In interviews, Moore has argued that he is doing no less than what the Rev. Martin Luther King Jr. did when he disobeyed police and ended up in jail in Birmingham, Alabama, in 1963. He also has remarked, "I believe you should obey higher courts except when that higher court is not going by the law."

If we take Justice Moore at his word that this principle -- rather than, say, political advancement -- is his reason for refusing to move the statue, then is he correct to make a parallel between himself and King? And if not, why not?

In this column, I will argue three main reasons that there is a big difference between King saying that he thought that the segregationist laws of Alabama were wrong and the chief justice of Alabama saying that the federal court's interpretation of the U.S. Constitution was wrong.

First: Order doesn't single out minority for burdens

In his "Letter From Birmingham Jail," King set out a complete theory of civil disobedience. It defined when a law was so unjust that it could not be obeyed. It also stated what a person's obligation was in the face of such a law.

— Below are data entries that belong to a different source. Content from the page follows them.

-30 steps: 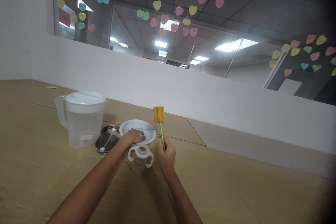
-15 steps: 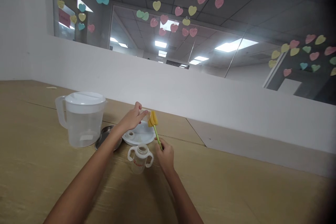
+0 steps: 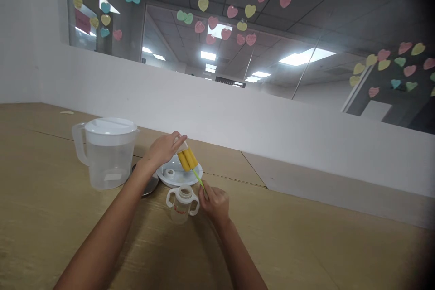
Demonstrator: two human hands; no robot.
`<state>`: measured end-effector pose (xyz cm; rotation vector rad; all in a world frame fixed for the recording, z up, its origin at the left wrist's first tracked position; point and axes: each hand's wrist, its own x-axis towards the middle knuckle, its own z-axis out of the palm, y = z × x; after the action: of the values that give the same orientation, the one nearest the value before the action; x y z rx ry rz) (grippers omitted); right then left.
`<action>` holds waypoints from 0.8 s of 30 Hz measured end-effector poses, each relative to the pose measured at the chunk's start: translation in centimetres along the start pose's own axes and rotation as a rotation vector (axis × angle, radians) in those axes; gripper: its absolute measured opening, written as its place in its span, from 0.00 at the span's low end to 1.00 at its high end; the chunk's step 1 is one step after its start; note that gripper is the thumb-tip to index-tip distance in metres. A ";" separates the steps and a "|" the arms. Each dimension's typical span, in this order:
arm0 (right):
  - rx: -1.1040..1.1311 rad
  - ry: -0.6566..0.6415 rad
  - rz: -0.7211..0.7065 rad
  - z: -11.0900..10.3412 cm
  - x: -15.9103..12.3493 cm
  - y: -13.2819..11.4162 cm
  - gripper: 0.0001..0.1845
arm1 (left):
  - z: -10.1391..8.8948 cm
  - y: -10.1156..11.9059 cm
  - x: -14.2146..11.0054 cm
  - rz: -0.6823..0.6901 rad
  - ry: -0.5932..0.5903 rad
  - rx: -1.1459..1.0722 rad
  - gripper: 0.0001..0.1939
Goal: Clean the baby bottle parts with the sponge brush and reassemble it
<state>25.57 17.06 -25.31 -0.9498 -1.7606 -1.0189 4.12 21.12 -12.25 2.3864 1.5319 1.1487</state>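
My right hand (image 3: 213, 202) is closed round the thin green handle of a yellow sponge brush (image 3: 188, 160), which tilts up and to the left. My left hand (image 3: 165, 147) is raised above the white plate (image 3: 196, 175) and pinches a small pale piece (image 3: 181, 146) against the sponge head. A small clear two-handled cup (image 3: 182, 204) stands open on the wooden table, just left of my right hand. A small white ring-shaped part (image 3: 169, 173) lies on the plate.
A clear lidded pitcher (image 3: 104, 152) stands at the left. A round metal dish (image 3: 148, 184) lies between it and the plate, partly behind my left arm. A white partition wall (image 3: 272, 122) runs along the table's far edge.
My left hand left the plate, rose and now pinches a small pale piece against the sponge. The brush tipped from upright over to the left. A white ring now shows on the plate.
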 end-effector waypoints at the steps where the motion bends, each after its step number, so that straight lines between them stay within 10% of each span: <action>1: -0.020 0.019 -0.013 0.0 0.0 0.0 0.08 | 0.0 0.0 0.0 -0.006 -0.010 0.010 0.24; 8: -0.003 0.057 -0.050 -0.5 0.6 -0.8 0.06 | 0.3 0.3 -0.1 0.004 -0.049 0.006 0.24; 15: 0.066 0.010 0.024 -0.7 0.5 -0.7 0.10 | -1.9 0.6 -0.9 0.266 -0.468 -0.490 0.23; 24: -0.035 -0.138 0.079 -0.2 0.4 -0.5 0.15 | -1.3 -3.2 0.1 0.033 -0.142 -0.170 0.20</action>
<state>25.01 16.77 -25.04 -1.1261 -1.8071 -0.9558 0.95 22.41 -12.69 2.3332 1.3022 1.0444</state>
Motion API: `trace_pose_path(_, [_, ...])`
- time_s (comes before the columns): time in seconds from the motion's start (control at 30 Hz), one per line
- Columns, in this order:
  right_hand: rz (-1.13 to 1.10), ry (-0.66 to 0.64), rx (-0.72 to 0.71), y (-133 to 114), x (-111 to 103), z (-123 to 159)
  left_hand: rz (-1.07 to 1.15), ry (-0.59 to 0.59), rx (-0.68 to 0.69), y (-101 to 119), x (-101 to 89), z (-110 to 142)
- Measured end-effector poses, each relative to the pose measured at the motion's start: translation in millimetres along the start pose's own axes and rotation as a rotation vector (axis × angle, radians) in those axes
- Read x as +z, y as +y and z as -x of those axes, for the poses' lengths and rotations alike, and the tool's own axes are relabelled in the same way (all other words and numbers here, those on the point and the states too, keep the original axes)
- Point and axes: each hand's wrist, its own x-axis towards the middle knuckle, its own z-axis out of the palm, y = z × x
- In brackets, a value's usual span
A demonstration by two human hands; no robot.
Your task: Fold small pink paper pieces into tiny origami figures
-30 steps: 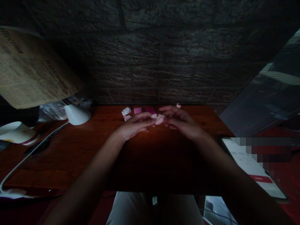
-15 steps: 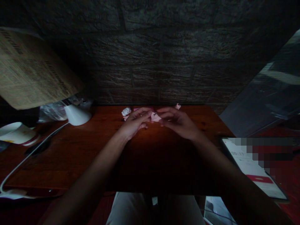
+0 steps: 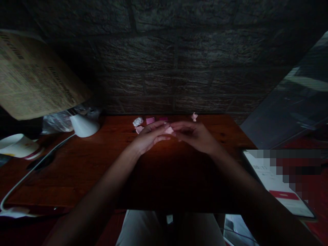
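A small piece of pale pink paper is pinched between both hands above the wooden table. My left hand grips its left side, the fingers pointing right. My right hand closes on the right side with thumb and fingertips. Just beyond my left hand lie a white crumpled paper ball, a crumpled pink paper and a flat pink square. A dark magenta piece shows behind the fingers. Past my right hand, a twisted pink paper rests near the wall.
On the left stand a lamp with a newsprint shade and white base, a paper cup and a white cord. A lit tablet lies at the right. A brick-patterned wall bounds the table.
My fingers have shifted and closed further over the pink paper, so less of it shows. The left hand has moved slightly, uncovering more of the pink pieces behind it.
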Motion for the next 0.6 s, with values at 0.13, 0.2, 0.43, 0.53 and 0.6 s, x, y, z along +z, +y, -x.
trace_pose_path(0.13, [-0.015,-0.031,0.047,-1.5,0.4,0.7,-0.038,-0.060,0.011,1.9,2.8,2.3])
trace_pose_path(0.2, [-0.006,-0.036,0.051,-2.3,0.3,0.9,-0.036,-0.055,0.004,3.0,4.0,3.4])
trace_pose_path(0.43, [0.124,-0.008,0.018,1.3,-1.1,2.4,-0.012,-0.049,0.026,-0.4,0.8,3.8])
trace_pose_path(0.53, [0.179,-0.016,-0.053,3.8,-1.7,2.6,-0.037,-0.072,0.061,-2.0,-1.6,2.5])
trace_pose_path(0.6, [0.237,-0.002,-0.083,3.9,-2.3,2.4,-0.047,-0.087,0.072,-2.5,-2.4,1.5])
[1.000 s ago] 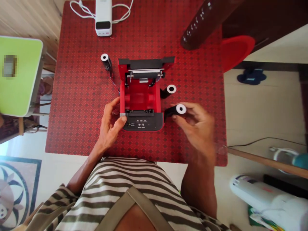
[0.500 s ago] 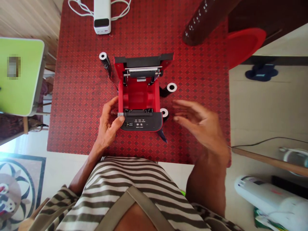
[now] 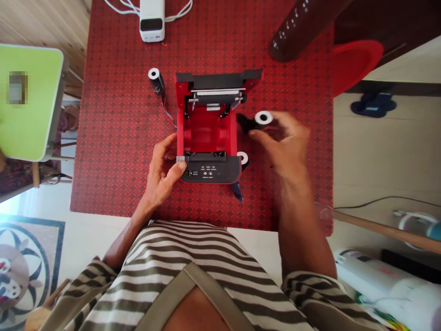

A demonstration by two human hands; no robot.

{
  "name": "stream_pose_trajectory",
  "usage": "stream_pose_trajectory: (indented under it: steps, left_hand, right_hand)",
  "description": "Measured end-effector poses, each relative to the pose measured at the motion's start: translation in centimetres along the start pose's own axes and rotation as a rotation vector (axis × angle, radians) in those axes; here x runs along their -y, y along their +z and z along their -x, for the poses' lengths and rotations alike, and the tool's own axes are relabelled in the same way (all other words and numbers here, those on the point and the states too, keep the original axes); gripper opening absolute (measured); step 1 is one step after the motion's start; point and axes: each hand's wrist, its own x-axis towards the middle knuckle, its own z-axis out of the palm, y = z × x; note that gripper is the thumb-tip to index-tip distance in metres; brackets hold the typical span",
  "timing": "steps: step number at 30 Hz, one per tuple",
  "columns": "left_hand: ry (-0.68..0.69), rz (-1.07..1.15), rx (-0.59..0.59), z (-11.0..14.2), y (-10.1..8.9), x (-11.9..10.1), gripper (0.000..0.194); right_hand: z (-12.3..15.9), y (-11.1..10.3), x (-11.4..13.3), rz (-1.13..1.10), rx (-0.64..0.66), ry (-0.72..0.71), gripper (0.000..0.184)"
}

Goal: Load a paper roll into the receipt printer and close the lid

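A red and black label printer (image 3: 213, 169) stands on the table with its lid (image 3: 220, 82) raised and its red paper bay (image 3: 206, 133) bare inside. My left hand (image 3: 161, 172) grips the printer's front left corner, thumb on the black panel and fingers along the side. To the right of the printer, my right hand (image 3: 287, 138) has its thumb and fingers around a black ribbon roll (image 3: 263, 118) with a white core, its dark tail reaching toward the printer. Another such roll (image 3: 243, 158) rests against the printer's right side. A third roll (image 3: 154, 74) stands at the back left.
The red patterned table (image 3: 117, 151) carries a white power bank (image 3: 152, 23) with white cables at the back left. A dark brown cylinder (image 3: 292, 34) leans in from the back right, near a red stool (image 3: 358, 64). A green table (image 3: 31, 124) is at the left.
My right hand let go of the nearer roll, which now sits against the printer, then moved away from me and took hold of the farther one. My left hand stays on the printer.
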Motion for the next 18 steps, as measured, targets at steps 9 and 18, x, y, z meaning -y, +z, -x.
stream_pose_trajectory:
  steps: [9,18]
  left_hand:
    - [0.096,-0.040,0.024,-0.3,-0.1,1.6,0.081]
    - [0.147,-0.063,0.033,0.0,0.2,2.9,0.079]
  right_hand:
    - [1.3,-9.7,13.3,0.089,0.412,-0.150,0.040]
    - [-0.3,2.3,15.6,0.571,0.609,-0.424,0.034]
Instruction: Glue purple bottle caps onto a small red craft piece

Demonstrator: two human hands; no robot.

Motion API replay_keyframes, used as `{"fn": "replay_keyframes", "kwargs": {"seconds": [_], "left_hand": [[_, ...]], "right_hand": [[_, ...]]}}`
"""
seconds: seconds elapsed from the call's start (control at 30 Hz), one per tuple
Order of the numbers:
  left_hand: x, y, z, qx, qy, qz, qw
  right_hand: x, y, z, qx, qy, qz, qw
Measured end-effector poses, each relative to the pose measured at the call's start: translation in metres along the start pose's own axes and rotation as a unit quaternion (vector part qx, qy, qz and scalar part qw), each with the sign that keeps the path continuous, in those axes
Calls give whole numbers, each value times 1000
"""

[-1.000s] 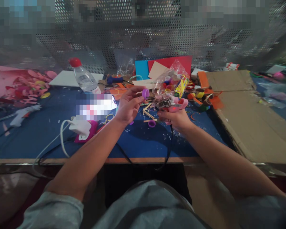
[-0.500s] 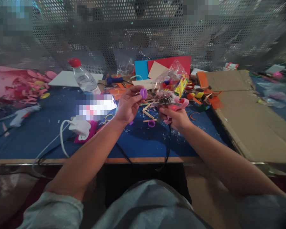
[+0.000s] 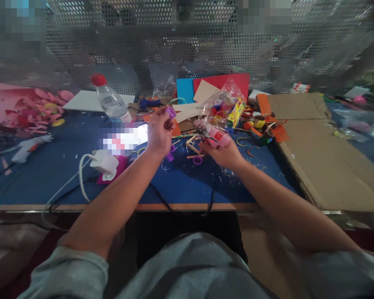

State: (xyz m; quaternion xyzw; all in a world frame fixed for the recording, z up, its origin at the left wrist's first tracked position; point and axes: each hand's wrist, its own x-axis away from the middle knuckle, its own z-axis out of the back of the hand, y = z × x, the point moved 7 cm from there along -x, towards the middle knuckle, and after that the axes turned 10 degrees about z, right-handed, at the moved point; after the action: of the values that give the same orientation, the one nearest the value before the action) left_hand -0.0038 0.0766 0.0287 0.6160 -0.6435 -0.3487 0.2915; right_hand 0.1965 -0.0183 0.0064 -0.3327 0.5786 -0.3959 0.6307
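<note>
My left hand (image 3: 161, 132) pinches a small purple ring (image 3: 171, 112) between fingers and thumb, raised over the table. To its right, my right hand (image 3: 225, 153) is wrapped round a pink glue gun (image 3: 218, 138). Greyish fluff and stringy scraps cling about the gun's front end, which points to the left. Below and between the hands, a second purple ring (image 3: 197, 160) lies on the blue table by some joined wooden sticks (image 3: 193, 146). More purple pieces (image 3: 170, 156) rest just right of my left wrist.
A red-capped bottle (image 3: 112, 101) leans behind a lit phone (image 3: 127, 139). A white charger (image 3: 104, 162) with cables sits at left, near a white glue gun (image 3: 28, 147). Craft scraps and a yellow packet (image 3: 236, 113) lie behind my hands. Cardboard (image 3: 339, 158) covers the right side.
My left hand has drawn back left and up with the purple ring, away from the glue gun. My right hand has shifted slightly left and tilted the gun.
</note>
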Motion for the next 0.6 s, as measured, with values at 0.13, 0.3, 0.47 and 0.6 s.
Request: {"fn": "replay_keyframes", "kwargs": {"seconds": [0.13, 0.3, 0.47, 0.6], "left_hand": [[-9, 0, 10, 17, 32, -18, 999], [-15, 4, 23, 14, 85, -44, 995], [-15, 9, 25, -9, 111, -55, 992], [-16, 12, 26, -15, 121, -58, 991]], "right_hand": [[3, 6, -1, 58, -29, 17, 998], [4, 8, 0, 153, -78, 38, 984], [6, 8, -2, 193, -89, 44, 976], [6, 6, -7, 129, -55, 30, 990]]}}
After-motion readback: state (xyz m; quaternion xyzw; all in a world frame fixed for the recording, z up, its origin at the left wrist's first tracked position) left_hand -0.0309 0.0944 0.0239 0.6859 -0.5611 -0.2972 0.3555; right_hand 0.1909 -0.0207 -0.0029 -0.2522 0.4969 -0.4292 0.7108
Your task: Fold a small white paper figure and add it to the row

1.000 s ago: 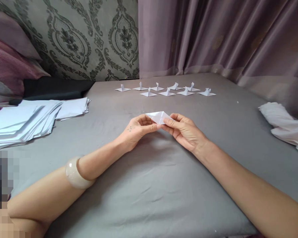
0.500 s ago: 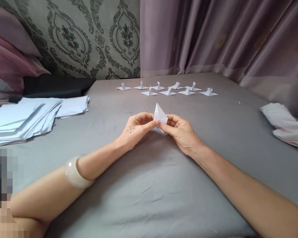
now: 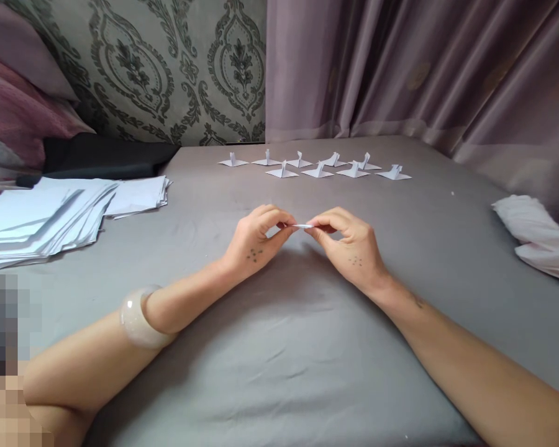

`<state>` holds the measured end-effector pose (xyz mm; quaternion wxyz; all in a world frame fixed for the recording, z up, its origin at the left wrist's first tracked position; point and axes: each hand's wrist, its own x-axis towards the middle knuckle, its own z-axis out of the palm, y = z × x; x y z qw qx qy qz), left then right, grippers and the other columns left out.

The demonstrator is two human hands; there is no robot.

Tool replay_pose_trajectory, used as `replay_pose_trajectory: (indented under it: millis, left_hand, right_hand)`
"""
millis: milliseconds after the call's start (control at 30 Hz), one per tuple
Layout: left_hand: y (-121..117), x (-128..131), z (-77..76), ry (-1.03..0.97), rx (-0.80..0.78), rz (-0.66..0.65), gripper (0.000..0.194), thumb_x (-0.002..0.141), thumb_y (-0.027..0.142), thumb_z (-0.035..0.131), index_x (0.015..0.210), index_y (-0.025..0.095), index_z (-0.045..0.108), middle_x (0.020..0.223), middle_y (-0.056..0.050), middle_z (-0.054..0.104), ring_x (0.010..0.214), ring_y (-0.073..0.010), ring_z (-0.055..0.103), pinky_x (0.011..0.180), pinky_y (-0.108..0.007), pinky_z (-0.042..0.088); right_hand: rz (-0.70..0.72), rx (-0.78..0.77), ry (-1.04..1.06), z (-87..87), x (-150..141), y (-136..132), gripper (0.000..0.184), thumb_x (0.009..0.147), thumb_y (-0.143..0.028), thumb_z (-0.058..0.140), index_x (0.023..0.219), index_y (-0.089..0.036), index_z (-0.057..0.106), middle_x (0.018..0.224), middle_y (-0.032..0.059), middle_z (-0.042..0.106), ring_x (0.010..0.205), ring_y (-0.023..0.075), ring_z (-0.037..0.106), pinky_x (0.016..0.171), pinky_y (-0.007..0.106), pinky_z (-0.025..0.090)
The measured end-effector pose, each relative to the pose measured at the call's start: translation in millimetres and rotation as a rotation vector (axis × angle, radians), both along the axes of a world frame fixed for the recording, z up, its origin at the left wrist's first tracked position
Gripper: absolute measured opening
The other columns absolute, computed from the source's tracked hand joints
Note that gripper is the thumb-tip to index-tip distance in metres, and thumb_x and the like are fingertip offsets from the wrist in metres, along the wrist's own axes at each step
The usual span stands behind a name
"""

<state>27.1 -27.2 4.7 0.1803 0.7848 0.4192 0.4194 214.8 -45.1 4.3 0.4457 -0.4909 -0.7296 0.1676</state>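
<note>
Between my two hands a piece of folded white paper [image 3: 302, 226] is held nearly edge-on, so only a thin strip of it shows. My left hand [image 3: 263, 239] pinches its left end between thumb and fingers. At the other end my right hand [image 3: 349, 242] pinches it the same way. Both hands are just above the grey sheet [image 3: 279, 347]. Beyond them stand several folded white paper cranes [image 3: 317, 171], set out in two rows. The folds of the held paper are hidden at this angle.
Stacks of white paper sheets [image 3: 37, 217] lie on the left, before a black cloth [image 3: 107, 158]. A crumpled white cloth [image 3: 535, 230] is at the right edge. Purple curtains [image 3: 317, 74] and a patterned wall [image 3: 190, 74] close off the back.
The folded paper has turned from showing its pointed face upright to lying nearly flat and edge-on. My hands have rolled with it, and my fingertips now grip its two ends.
</note>
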Motion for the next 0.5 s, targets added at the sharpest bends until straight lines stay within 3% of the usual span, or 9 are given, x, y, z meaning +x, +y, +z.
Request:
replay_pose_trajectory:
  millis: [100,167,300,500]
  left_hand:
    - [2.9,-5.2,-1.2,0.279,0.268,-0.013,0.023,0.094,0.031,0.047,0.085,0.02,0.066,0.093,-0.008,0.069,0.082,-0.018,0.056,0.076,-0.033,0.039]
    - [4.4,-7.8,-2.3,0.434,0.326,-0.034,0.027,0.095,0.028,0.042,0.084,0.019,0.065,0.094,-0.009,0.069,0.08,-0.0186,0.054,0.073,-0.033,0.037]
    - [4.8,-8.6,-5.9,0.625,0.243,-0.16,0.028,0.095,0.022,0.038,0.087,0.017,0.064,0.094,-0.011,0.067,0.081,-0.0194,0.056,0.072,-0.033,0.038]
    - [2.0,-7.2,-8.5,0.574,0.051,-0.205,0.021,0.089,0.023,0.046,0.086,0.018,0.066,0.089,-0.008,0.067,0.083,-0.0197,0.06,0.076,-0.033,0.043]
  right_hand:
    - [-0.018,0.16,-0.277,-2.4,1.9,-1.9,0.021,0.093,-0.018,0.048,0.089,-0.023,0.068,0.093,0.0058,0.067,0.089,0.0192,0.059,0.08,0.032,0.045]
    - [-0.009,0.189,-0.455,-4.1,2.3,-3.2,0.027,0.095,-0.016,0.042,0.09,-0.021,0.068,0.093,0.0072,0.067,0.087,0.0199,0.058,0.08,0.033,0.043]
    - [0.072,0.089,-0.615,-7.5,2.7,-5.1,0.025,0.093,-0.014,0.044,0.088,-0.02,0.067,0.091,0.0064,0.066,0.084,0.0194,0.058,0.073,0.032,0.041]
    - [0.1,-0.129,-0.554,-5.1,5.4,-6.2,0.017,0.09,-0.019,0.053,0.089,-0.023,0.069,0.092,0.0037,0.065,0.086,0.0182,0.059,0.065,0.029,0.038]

For King, an unjust law had to be one that imposed on a disenfranchised minority burdens from which the majority was exempted -- such as the Jim Crow laws. Thus, for King, civil disobedience was not to be used every time a court or police officer made a mistake, but only when those mistakes of law oppressed a disenfranchised minority.

In the face of such a law, King first advocated the use of all possible means of rational persuasion. As a last resort, but only as a last resort, he said, nonviolent civil disobedience could ultimately be employed.

It seems unlikely that Moore sees the First Amendment or its establishment clause as an "unjust law" -- as opposed to a law that is being misinterpreted by the federal courts. But let's assume, for the purposes of argument, that King would have treated "unjust interpretations" as he did unjust laws.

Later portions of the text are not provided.